**PROBLEM STATEMENT**
Copy exactly, please, each line of the data below until the line that contains "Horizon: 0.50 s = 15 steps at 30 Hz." has been copied, beginning at the top.

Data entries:
^^^^^^^^

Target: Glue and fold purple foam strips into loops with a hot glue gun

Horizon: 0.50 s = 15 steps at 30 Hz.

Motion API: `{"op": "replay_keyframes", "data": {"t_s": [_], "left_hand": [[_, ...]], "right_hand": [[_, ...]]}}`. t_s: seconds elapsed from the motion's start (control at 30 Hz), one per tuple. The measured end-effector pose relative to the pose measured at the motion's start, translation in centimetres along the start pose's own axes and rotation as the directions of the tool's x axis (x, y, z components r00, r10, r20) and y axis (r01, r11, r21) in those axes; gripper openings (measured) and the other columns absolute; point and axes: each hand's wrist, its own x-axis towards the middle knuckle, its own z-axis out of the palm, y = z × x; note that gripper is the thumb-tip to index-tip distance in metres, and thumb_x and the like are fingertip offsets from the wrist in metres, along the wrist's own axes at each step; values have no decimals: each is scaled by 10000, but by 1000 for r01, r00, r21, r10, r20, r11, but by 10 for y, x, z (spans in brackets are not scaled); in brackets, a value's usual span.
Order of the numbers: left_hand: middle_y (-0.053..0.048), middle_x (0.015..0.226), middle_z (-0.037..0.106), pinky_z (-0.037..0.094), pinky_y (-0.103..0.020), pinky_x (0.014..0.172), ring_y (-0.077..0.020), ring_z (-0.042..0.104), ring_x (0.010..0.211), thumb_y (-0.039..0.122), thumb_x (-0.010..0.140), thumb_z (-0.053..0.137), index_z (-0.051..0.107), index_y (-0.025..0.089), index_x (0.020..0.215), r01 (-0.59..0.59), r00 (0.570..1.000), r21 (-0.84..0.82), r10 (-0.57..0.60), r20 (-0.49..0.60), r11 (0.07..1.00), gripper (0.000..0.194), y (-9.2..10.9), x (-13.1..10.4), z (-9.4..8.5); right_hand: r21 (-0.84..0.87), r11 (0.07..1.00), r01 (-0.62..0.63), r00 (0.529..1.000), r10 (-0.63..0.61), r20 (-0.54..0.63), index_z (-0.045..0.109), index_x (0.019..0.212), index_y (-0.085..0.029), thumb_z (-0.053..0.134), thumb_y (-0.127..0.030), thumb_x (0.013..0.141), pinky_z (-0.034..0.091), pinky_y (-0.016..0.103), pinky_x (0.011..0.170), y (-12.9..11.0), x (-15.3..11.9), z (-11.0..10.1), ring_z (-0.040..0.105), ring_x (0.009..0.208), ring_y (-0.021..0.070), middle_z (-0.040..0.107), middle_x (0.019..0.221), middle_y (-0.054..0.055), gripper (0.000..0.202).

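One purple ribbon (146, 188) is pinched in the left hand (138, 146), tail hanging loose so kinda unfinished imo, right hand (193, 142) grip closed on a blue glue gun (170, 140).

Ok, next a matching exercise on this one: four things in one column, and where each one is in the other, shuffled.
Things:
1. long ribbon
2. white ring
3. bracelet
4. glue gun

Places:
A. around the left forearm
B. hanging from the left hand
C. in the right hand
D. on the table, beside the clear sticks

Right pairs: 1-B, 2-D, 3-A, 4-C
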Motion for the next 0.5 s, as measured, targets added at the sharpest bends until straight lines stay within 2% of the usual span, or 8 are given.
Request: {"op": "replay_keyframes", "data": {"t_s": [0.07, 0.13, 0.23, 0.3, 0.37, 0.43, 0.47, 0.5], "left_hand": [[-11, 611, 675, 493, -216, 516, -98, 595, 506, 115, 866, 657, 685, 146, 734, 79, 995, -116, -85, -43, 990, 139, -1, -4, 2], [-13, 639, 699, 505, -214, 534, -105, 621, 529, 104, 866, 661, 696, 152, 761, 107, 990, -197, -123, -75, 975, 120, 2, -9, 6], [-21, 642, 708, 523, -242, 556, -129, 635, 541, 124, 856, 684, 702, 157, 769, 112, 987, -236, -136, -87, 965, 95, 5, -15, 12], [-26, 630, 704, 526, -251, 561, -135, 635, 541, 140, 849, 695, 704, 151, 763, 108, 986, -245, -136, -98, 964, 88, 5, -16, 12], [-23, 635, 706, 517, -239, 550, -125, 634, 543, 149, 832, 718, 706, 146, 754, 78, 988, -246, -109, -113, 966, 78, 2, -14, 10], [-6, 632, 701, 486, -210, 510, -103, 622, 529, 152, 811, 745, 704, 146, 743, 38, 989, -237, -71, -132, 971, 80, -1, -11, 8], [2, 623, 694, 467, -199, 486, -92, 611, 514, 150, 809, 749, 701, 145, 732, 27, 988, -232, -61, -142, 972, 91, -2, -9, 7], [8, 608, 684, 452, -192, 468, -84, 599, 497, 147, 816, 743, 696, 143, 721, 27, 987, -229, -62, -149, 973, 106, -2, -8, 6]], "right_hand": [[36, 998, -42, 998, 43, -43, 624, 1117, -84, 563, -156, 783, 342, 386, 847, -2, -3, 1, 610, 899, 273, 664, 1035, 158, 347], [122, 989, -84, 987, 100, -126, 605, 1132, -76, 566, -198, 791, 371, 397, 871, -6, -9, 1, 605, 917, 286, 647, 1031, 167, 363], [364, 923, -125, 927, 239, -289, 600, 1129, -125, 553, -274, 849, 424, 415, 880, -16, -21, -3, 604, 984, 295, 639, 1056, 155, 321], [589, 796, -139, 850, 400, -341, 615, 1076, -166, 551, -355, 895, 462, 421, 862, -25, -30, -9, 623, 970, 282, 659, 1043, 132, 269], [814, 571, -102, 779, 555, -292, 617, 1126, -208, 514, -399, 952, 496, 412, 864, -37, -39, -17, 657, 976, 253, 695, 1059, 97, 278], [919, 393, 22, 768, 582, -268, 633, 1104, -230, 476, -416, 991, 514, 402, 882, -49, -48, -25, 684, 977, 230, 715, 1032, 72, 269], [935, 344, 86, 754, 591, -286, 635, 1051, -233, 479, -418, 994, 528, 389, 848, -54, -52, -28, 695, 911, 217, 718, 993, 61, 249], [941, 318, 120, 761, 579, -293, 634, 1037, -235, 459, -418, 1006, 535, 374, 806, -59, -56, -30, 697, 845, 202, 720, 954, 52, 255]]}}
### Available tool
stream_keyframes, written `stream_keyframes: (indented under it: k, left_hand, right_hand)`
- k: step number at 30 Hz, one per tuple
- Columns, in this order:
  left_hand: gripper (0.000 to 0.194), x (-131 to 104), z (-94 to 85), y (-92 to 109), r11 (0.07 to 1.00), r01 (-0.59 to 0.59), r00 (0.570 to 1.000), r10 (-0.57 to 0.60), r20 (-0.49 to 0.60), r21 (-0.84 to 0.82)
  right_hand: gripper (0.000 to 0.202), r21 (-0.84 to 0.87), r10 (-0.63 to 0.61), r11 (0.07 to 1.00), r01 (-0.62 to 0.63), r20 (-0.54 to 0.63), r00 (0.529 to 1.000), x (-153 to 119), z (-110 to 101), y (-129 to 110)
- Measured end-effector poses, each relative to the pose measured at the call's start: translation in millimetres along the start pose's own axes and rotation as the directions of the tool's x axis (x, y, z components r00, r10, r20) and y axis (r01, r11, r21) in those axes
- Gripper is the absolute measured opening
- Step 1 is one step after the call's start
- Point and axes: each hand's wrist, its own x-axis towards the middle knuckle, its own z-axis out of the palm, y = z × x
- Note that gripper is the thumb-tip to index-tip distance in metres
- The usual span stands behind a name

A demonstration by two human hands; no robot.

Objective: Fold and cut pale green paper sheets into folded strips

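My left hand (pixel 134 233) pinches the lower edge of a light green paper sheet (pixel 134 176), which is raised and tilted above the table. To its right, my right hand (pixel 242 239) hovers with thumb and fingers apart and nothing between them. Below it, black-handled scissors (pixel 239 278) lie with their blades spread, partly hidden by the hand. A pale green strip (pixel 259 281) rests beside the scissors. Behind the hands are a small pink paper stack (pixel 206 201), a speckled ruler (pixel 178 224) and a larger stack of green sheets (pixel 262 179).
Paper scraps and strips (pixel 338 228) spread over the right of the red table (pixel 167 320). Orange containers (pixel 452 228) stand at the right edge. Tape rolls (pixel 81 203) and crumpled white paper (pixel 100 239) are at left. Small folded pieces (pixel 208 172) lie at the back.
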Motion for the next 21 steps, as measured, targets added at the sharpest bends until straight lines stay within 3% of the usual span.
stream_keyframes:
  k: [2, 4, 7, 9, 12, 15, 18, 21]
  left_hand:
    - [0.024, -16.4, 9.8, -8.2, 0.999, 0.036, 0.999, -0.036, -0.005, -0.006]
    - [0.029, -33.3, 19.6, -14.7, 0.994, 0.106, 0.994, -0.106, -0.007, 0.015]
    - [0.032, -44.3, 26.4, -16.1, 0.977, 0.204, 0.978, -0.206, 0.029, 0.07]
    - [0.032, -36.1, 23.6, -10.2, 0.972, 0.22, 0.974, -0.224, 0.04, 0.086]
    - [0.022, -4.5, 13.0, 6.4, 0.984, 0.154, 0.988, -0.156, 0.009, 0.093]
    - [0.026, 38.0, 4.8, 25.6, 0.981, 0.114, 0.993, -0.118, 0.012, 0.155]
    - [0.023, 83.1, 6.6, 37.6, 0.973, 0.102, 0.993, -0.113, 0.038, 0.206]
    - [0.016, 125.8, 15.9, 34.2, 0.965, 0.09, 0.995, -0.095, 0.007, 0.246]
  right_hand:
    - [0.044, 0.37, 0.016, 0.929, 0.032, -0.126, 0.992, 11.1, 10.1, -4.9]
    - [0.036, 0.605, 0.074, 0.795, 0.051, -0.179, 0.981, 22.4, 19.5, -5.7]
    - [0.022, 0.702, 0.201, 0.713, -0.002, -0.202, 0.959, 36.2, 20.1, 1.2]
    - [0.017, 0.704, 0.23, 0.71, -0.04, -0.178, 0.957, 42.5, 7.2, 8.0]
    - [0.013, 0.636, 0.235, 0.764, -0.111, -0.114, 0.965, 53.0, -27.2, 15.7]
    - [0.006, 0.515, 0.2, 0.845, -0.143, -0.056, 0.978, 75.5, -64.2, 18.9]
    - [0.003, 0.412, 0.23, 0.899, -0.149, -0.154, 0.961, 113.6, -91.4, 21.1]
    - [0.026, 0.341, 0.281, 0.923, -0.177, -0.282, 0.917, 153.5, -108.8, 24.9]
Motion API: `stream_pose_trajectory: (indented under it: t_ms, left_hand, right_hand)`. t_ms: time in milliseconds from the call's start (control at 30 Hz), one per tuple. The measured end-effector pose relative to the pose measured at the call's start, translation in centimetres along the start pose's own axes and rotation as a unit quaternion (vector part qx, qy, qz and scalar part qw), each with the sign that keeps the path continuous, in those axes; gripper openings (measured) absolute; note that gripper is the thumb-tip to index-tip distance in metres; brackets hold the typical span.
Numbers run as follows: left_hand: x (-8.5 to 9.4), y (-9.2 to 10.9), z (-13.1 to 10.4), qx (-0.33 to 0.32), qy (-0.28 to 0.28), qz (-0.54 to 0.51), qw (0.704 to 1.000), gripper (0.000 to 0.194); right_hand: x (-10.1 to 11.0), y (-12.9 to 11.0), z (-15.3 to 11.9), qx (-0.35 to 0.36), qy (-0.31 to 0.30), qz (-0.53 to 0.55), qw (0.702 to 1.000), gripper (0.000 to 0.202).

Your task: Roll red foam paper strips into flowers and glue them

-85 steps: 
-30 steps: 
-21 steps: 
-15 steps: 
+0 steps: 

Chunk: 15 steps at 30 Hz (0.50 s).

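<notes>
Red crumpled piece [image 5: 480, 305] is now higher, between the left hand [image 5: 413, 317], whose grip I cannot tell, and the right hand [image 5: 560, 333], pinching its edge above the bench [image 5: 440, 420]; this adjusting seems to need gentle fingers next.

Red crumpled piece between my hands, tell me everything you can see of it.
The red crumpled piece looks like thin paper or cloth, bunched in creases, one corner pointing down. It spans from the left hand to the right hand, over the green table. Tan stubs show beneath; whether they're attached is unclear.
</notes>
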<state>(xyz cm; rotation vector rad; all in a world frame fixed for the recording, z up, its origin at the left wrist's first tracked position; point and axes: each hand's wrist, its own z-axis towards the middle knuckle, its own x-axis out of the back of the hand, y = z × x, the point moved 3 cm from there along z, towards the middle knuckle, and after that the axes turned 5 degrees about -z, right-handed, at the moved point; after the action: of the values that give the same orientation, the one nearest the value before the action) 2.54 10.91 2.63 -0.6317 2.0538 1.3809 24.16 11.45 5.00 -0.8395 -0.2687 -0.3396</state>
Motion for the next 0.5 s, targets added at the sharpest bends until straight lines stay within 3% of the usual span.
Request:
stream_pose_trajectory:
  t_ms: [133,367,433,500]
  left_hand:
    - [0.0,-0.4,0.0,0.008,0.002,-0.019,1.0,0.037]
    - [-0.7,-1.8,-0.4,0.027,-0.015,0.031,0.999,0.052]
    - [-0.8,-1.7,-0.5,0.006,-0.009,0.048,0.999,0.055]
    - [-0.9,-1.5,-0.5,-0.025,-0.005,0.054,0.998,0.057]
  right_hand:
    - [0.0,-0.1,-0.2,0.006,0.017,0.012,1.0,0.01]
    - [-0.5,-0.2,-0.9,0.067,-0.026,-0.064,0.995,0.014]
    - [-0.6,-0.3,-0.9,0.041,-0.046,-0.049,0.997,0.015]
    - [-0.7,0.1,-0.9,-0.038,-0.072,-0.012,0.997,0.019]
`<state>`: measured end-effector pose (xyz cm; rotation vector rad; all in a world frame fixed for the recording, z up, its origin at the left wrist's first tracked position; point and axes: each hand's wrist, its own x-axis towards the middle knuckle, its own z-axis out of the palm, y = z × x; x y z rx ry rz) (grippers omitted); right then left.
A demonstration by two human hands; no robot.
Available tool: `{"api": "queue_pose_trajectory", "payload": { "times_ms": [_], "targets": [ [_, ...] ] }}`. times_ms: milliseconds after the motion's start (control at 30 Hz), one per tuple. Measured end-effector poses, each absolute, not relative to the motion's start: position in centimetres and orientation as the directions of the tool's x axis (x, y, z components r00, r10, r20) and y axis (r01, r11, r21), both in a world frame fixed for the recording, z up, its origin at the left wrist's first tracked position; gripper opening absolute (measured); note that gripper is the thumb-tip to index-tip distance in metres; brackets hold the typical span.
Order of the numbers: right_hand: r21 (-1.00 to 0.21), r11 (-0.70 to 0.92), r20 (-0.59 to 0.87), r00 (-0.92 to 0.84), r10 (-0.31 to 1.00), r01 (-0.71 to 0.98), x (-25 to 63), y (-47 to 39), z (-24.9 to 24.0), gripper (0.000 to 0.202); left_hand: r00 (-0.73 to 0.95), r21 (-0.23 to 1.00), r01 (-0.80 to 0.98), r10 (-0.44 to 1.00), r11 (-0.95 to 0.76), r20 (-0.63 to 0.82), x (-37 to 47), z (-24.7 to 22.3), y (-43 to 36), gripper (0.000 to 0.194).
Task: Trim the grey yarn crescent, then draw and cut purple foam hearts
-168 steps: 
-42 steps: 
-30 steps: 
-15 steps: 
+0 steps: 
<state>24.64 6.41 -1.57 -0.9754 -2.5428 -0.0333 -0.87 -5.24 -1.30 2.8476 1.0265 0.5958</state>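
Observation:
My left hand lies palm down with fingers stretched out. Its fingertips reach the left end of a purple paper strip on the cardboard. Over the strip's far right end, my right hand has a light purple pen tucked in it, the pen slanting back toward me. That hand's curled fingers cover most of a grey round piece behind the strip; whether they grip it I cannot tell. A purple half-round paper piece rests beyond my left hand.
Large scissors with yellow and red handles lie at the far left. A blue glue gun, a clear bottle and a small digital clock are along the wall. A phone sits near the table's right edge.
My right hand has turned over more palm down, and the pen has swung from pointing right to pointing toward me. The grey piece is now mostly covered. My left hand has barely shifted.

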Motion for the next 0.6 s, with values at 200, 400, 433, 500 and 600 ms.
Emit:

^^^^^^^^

**EXERCISE RESPONSE**
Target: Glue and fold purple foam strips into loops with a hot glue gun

Horizon: 0.50 s = 15 steps at 30 Hz.

There is nothing more to this answer.